SHAPING LAND
Themba Khumalo, Nhlanhla Nhlapo,
Wessel van Huyssteen, Jaco van Schalkwyk
Themba Khumalo, Nhlanhla Nhlapo,
Wessel van Huyssteen, Jaco van Schalkwyk
Themba Khumalo born in 1987 in Soweto, Johannesburg, South Africa is a full time practising artist working from his studio in Johannesburg. He graduated from Artist Proof Studio in printmaking, where he obtained a Design Foundation Certificate. He furthered his printing skills by completing a professional printmaking development course sponsored by Pinpoint One, at Artist Proof Studio in 2009 where he was an intern in the silkscreen unit and special project team.
Khumalo’s practice explores different mediums, such as printmaking, charcoal drawings and painting.
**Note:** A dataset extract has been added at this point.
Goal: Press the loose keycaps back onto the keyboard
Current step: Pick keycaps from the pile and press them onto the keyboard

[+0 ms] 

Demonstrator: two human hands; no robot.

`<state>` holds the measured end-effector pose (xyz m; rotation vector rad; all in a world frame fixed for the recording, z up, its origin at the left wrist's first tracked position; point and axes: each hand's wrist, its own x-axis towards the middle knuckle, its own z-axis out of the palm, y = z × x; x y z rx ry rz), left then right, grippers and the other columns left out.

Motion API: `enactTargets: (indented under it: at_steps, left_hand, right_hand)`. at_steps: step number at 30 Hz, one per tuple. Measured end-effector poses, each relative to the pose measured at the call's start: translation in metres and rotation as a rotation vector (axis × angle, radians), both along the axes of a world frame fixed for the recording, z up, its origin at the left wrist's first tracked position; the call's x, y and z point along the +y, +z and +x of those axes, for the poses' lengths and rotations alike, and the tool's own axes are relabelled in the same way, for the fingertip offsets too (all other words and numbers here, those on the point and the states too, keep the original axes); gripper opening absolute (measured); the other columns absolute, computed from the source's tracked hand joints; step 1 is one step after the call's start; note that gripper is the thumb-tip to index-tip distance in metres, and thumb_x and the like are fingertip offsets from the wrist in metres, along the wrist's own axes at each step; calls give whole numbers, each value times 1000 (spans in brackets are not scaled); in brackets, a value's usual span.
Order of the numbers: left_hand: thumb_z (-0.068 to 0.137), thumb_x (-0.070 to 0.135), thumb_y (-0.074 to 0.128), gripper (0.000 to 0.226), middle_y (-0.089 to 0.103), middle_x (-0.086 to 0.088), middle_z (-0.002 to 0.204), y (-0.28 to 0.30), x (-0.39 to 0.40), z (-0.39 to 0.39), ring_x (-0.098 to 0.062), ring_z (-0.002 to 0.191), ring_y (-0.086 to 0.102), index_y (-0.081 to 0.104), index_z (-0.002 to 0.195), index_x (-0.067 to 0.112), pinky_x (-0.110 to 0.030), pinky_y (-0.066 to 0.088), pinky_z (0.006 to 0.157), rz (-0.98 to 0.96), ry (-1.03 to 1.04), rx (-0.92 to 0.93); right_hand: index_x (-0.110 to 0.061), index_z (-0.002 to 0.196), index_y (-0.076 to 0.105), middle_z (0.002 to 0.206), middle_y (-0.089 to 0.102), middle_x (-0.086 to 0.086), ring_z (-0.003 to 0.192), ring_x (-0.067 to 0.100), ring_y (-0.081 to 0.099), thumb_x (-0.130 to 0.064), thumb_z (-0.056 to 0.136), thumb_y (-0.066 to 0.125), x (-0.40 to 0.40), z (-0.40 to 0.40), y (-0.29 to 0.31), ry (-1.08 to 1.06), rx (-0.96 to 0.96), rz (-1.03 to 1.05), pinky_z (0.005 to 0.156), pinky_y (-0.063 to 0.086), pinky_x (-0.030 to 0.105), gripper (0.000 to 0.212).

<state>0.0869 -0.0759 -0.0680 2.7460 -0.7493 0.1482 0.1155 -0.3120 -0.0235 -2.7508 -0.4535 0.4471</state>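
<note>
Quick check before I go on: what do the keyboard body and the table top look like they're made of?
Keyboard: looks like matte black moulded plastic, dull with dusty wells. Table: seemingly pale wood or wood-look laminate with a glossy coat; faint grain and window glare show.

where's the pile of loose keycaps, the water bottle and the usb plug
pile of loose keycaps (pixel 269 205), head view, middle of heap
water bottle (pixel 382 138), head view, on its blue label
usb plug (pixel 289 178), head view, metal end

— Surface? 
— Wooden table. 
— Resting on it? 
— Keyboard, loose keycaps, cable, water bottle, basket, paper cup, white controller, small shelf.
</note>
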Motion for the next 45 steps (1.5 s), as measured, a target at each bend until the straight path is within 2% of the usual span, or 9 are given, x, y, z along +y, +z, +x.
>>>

More recently exploring painting and sculpture.
He has been involved in many group exhibitions, commissions and special projects. He had his first solo exhibition at Gallery 2 (2016) with his most recent solo exhibition, Emhlabeni, at Gallery 2 in 2019.
Themba Khumalo’s work looks to interpret life situations through of traditional African religions and spirituality. Exploring traditional beliefs and practices that include spirituality as a concept, beliefs in ancestors, a higher power.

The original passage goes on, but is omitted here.